We all have something to bring to the table! There’s the deep dedication to the plight of the oppressed that Liberation Theology teaches. There’s the pomp and mystery of the Catholic Church. There’s the unbridled passion of the Charismatic and Pentecostal traditions, and like I said before, the list goes on and on and on.

Paul tells us in our reading this morning that these things should not separate us, because what unites us is so much greater: the Cross!

We cannot overemphasize just how ridiculous the Cross appeared to most people in the first century. There were thousands and thousands of gods spread among the cultures of the Roman empire, to say nothing of the barbarians that populated the unconquered lands. And of all these major and minor deities, not one — not one! — had been killed by the government! Not a single one had done something so shameful and repugnant as allow himself to hang, nailed, naked and bleeding, on a Roman device of torture and execution! Who in their right mind would believe such a thing, never mind the whole ridiculous claim that this god had risen from the dead?

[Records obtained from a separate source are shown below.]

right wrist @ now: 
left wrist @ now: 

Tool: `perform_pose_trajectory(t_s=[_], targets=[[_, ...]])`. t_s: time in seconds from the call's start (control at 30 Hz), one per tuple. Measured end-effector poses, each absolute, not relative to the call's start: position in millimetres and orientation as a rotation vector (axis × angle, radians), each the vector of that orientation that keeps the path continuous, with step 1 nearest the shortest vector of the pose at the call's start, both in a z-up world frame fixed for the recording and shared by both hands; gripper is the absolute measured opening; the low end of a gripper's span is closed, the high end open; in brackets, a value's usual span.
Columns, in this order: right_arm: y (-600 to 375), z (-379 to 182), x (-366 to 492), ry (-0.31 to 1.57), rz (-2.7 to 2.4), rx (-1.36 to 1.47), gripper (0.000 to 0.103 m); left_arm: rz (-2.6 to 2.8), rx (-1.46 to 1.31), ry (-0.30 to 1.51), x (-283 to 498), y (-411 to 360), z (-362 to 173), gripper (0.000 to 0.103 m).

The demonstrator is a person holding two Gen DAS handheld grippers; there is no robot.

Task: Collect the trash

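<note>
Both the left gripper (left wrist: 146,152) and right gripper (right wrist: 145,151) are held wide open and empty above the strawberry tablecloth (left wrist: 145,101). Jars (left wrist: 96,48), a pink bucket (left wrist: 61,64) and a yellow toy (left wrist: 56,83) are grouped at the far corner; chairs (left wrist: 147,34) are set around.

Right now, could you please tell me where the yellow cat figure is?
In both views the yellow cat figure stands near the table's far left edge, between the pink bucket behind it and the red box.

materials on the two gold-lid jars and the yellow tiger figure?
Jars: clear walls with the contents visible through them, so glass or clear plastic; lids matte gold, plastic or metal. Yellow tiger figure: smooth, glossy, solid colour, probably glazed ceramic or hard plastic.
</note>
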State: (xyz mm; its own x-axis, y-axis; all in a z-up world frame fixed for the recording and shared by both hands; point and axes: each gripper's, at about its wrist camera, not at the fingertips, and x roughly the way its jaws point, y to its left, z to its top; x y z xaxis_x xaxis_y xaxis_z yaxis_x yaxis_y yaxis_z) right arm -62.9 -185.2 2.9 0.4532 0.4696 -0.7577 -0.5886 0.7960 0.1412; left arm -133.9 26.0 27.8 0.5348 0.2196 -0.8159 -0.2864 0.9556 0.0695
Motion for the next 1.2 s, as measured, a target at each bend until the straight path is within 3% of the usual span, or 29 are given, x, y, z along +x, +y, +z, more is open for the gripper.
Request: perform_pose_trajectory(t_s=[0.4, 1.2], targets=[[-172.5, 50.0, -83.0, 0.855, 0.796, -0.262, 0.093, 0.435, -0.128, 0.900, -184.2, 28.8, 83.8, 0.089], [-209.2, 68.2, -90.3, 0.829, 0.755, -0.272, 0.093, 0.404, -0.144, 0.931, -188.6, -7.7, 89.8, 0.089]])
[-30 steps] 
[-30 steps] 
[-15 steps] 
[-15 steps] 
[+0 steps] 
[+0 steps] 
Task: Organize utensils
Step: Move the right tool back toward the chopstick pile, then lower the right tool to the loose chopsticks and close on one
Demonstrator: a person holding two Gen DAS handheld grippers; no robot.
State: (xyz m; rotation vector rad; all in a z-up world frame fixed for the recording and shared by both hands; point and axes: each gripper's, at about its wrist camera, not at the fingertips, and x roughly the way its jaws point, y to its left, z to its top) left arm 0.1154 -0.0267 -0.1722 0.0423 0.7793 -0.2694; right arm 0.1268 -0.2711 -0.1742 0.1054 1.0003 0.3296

And yet those who had heard the message, and who had responded to the invitation to be reconciled to their loving Creator, knew the power of that Cross, knew the joy of new life, knew the audacity of hope.

Is it any more ridiculous today, when the voices of the powerful seek to divide us ever further, to resolve to look past differences of race and age and gender and politics and orientation and nationality, to resolve to stand shoulder to shoulder and speak truth to that power, to feed the hungry and clothe the naked and to do all of those things which Jesus, in Matthew’s Gospel, Chapter 25 and verses 31 through 46, to be precise, told us mattered if we are to call ourselves sheep and not goats?

More and more, what will set us apart as people of faith in Jesus Christ is not whether we are Presbyterian or Baptist or Catholic or Anglican, whether we are Reformed or Orthodox or Pentecostal. Those things did not matter one whit to Paul as he wrote to the Corinthians, and they must not matter one whit today. Rather, the primary importance must be this: What we do about what we believe? Do we respond to the doomsayers and nationalists by circling the wagons, drawing into ourselves for protection?

Or do we do the foolish, audacious, and powerful thing? Throw our doors and our hearts open wide, tear down the fences around our tables and our lives, and love boldly and without reservation?

For me, the answer is difficult, uncomfortable, frightening, foolish and powerful. Because, yes, Christ calls us to unity. Christ calls us to embrace this powerful foolishness. Christ calls us to more.